Die Bienen werden für den Imker mit jeder Erfahrung, die er während seiner Fahrt macht, zu einem immer größeren Vorbild: An ihnen lässt sich erkennen, wie ein geordnetes und produktives Staatswesen funktioniert. Ihr Leben ist gewissermaßen der Gegenentwurf zu den ungeordneten und gewalttätigen Zuständen in der Ostukraine.

Lesen?

 

In Graue Bienen bringt Andrej Kurkow seinen Lesern das Leben der Menschen näher, die in der Öffentlichkeit fast nicht wahrgenommen werden. Die Bewohner der Grauen Zone sind von allem abgeschnitten, was das Leben, das wir für normal halten, ausmacht: Es gibt weder Strom noch fließendes Wasser, es gibt keine Läden, in denen Lebensmittel gekauft werden könnten, es gibt keine Post und keine Geldausgabe, viele Wohnhäuser und öffentliche Gebäude wurden zerstört. Wovon es reichlich gibt, ist die Angst, versehentlich in eine Tretmine zu geraten oder von einem Heckenschützen getötet zu werden. Diese dauerhaft angespannte Atmosphäre, gepaart mit einem großen Durchhaltewillen und einer gewissen Portion Phlegma wird von Kurkow sehr gut vermittelt.

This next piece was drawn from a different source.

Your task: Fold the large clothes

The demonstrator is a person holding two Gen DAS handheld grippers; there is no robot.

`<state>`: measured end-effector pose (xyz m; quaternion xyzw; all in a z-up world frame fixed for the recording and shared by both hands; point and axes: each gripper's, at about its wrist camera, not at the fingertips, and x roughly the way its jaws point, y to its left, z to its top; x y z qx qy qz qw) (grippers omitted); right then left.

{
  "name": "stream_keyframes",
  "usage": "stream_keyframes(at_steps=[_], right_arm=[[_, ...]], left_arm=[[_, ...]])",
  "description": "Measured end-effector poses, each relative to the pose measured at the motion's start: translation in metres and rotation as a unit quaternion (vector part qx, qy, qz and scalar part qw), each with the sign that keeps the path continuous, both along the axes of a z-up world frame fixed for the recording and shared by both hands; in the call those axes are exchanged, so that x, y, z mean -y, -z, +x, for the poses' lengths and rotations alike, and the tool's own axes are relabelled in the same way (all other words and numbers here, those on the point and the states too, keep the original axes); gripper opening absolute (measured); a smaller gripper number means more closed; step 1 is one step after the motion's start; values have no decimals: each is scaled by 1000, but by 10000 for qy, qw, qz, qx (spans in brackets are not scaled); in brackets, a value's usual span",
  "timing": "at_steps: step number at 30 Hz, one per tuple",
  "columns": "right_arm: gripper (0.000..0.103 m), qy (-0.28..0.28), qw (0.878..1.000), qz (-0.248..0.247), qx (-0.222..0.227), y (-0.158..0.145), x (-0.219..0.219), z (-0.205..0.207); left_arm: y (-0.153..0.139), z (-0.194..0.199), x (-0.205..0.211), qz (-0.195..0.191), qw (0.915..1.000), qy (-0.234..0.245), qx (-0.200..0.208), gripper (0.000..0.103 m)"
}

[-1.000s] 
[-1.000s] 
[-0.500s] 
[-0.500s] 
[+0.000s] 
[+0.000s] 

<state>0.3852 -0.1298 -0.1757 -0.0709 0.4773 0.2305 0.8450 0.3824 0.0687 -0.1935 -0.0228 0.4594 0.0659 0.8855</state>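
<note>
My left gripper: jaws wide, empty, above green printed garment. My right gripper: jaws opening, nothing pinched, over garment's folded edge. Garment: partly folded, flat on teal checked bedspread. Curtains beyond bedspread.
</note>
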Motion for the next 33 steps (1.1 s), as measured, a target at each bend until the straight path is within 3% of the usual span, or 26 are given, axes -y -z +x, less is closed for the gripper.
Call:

Andrej Kurkow hat sich mit seinen russlandkritischen Büchern bei der dortigen Regierung keine Freunde gemacht. Seit einigen Jahren dürfen sie nicht mehr nach Russland eingeführt werden, weil der Autor auf einer schwarzen Liste steht. Es ist Kurkow zu wünschen, dass er mit seinem Buch sein Ziel erreicht: dass sich die Weltöffentlichkeit wieder dem Ukrainekonflikt zuwendet und ihn aus seinem aktuell eingefrorenen Zustand dem Frieden zuführt.

Graue Bienen ist 2019 im Diogenes Verlag erschienen und kostet als gebundene Ausgabe 24 Euro sowie als E-Book 20,99 Euro.